Сороковые годы были самыми трудными из всех послевоенных десятилетий – по сей день. Так говорят те, кто пережил сороковые годы. Я с ними согласен, ведь я тоже был свидетелем того сложного времени, о котором здесь и рассказал».
Светлана Рез-ова, 1924 года рождения: «Я была на фронте – с июня 1943 года и до Победы. Меня готовили как связистку, и около года я была связисткой. Со стороны могло показаться, что это простое дело, но в действительности это изнурительная работа. Нужно весь день или ночь сидеть на одном месте и почти непрерывно держать связь то с разведчиками, то с штабистами, то с хозяйственниками, то еще с кем-то. Часто связь нарушалась: то нас не слышали, то мы не могли ничего разобрать, но она была настолько важна, что от нас требовали раз за разом повторять позывные и говорить: «Вызываю на связь! Не слышу. Вызываю на связь…» Было очень трудно. Першило в горле, ныла спина, ломило поясницу. А когда наверху, над блиндажом, рвались снаряды, было еще и очень страшно. Все мы могли в одно мгновение погибнуть от прямого попадания снаряда – сколько было таких случаев! Ведь война, фронт. А порой нападала тоска. Когда, например, шли дожди, разводилась сырость, грязь. Нас душили запахи плесени, сырой земли, прелой одежды и сапог. Но нужно было терпеть, и мы терпели – я и моя подруга Надя, связистки, обе сержанты.
Я имела о войне неполное представление перед тем, как попасть на фронт, как, наверное, все, кто судят о чем-либо по рассказам и слухам. Лишь очутившись на передовой, я смогла понять, как тут живут. Война – это прежде всего люди, причем мужчины разного возраста и воспитания. Если раньше, услышав о том, что гражданское общество сильно отличается от военного, я не задумывалась, что имеется в виду, то оказавшись на войне, я сразу все поняла. На фронте совсем другие отношения между людьми. Здесь никто не принадлежит самому себе. Ваша жизнь – не ваша собственность. Вы принадлежите вашему командиру, как и он принадлежит своему. В гражданском обществе можно жить без друзей, без любви и увлечений и все равно чувствовать себя счастливым, а на войне нет счастья. Лишь короткие моменты радости и удовольствия. При этом удовольствие люди находят порой в некрасивых ситуациях. Например, в жесткой субординации. Я видела множество неприятных сцен на войне, которые в мирное время вряд ли могли бы случиться. Помню, как в пешей колонне какой-то пожилой солдат, увидев впереди своего знакомого, отпросился у командира, побежал и на бегу случайно задел локтем совсем молодого лейтенанта. Солдату было за шестьдесят, а лейтенанту только девятнадцать. И этот молоденький офицер от негодования ну просто озверел.
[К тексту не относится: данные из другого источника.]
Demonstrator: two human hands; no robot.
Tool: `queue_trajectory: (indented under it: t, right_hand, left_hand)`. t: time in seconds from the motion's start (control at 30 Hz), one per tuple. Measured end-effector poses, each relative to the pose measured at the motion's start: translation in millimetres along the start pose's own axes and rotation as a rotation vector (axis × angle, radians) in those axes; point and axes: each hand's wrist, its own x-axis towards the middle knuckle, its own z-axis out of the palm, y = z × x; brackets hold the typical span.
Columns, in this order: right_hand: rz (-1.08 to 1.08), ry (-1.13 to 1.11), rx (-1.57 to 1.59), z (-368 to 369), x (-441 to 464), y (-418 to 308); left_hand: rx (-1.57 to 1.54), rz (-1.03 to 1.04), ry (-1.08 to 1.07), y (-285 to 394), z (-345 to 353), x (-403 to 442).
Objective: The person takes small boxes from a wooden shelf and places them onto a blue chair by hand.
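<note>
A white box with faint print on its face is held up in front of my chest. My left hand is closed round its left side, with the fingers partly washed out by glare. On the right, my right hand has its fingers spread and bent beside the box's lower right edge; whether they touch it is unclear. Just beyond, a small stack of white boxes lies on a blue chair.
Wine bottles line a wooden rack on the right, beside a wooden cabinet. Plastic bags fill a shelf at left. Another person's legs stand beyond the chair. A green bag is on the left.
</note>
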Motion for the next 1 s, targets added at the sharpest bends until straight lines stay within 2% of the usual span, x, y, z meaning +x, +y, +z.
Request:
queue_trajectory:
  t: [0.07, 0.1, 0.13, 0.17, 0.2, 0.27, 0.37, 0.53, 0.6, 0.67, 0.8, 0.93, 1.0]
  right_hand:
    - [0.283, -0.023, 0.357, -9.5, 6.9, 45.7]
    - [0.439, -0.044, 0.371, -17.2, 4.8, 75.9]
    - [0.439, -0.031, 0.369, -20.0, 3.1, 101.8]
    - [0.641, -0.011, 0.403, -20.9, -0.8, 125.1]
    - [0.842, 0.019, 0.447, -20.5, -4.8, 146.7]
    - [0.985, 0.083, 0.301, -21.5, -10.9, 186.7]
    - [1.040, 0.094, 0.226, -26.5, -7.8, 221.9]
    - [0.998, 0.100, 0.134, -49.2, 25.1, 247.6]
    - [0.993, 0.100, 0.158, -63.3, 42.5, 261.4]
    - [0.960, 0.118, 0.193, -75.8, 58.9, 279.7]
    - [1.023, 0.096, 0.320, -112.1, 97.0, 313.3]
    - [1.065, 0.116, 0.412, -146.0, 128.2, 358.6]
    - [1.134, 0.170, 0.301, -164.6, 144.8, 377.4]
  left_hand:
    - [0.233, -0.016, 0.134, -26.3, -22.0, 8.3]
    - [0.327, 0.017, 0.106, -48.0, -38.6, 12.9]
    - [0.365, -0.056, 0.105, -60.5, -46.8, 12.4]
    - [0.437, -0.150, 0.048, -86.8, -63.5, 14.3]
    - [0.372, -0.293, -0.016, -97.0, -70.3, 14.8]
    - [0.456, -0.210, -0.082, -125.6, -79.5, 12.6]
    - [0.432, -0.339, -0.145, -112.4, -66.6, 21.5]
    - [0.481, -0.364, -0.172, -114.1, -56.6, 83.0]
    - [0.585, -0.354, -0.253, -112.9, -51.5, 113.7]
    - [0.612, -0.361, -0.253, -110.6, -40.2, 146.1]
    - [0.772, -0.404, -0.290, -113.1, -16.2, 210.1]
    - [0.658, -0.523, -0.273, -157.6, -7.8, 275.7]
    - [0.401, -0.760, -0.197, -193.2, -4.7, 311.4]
Покрылся красными пятнами, выхватил пистолет. Заорал: «А ну вернитесь! Ко мне! Солдат, немедленно ко мне!» Солдат вернулся, извинился, но юноше этого показалось мало, и он бросился унижать старичка перед сотней людей. «Баран! – кричал он. – В штрафную роту захотел? Бегом к своему командиру – доложить о происшествии! Я сказал – бегом! Отставить. Вернитесь. Не слышу четкого ответа старшему по званию. А теперь – бегом!» Наверное, этот лейтенант понимал, что поступает нехорошо, жестоко, но, видимо, он давно ждал хоть какого-нибудь развлечения. Видно, ему было одиноко, тоскливо. И он не упустил случай. Или, быть может, он хотел, чтобы его боялись и уважали. На войне страх повсюду, им пронизано все, и это не только страх погибнуть в бою или от внезапно прилетевшего вражеского снаряда, а страх перед командирами. Потому что они могут круто изменить вашу судьбу – доставить вам такие неприятности, что вы остолбенеете от ужаса.
На войне я стала лучше понимать мужчин. Ведь от них зависело все – сон, отдых, еда, самочувствие, настроение. Однако без субординации на войне ничего бы не получилось, и, наверное, никто бы не выжил. Это парадоксальное явление. Я проклинала субординацию и молилась на нее. Потому что моя жизнь и мое положение каждый день напрямую зависели от мужчин, а ими управлял закон старшего по званию.